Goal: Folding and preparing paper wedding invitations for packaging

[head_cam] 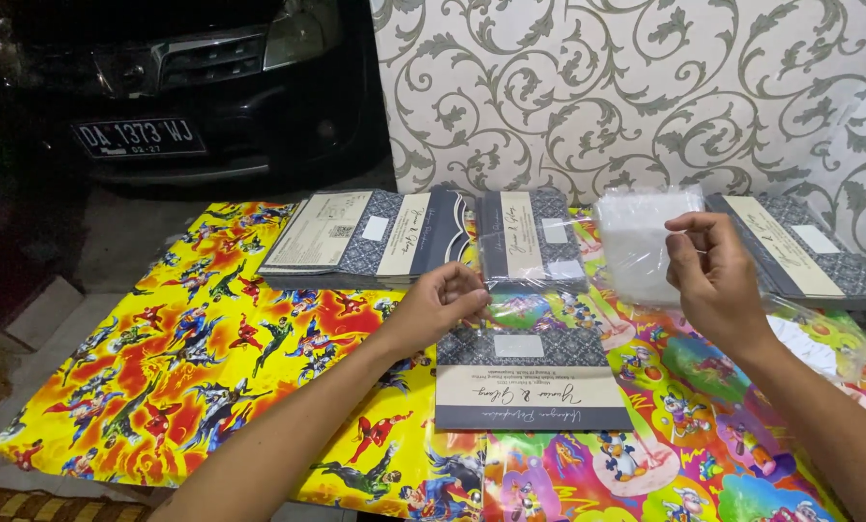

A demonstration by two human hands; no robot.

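Observation:
My left hand (444, 302) pinches the near edge of a clear plastic sleeve (532, 269) that wraps a grey and cream patterned card. My right hand (715, 275) is raised at the right, thumb and fingers closed on a thin clear plastic sleeve (638, 242) held upright. Below both hands a loose grey and cream card (529, 379) lies flat on the colourful cartoon-printed sheet (220, 358).
A stack of the same cards (360, 237) lies at the back left of the sheet, another stack (805, 251) at the back right. A wall with grey scroll pattern (626, 97) stands behind. A dark car front (176, 87) is at the upper left.

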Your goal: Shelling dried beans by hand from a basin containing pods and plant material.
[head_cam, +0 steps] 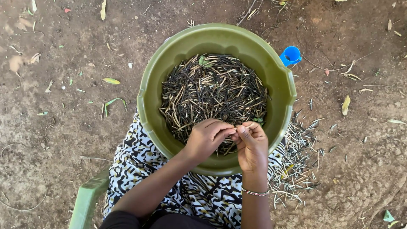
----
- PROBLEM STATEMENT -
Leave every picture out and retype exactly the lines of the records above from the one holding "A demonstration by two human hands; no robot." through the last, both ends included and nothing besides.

- ANSWER SPACE -
A demonstration by two human hands; no robot.

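Observation:
My left hand (444, 302) pinches the near edge of a clear plastic sleeve (532, 269) that wraps a grey and cream patterned card. My right hand (715, 275) is raised at the right, thumb and fingers closed on a thin clear plastic sleeve (638, 242) held upright. Below both hands a loose grey and cream card (529, 379) lies flat on the colourful cartoon-printed sheet (220, 358).
A stack of the same cards (360, 237) lies at the back left of the sheet, another stack (805, 251) at the back right. A wall with grey scroll pattern (626, 97) stands behind. A dark car front (176, 87) is at the upper left.
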
Your goal: Shelling dried beans by hand from a basin containing pods and plant material.
[head_cam, +0 steps] 

Nothing else is required for this exercise.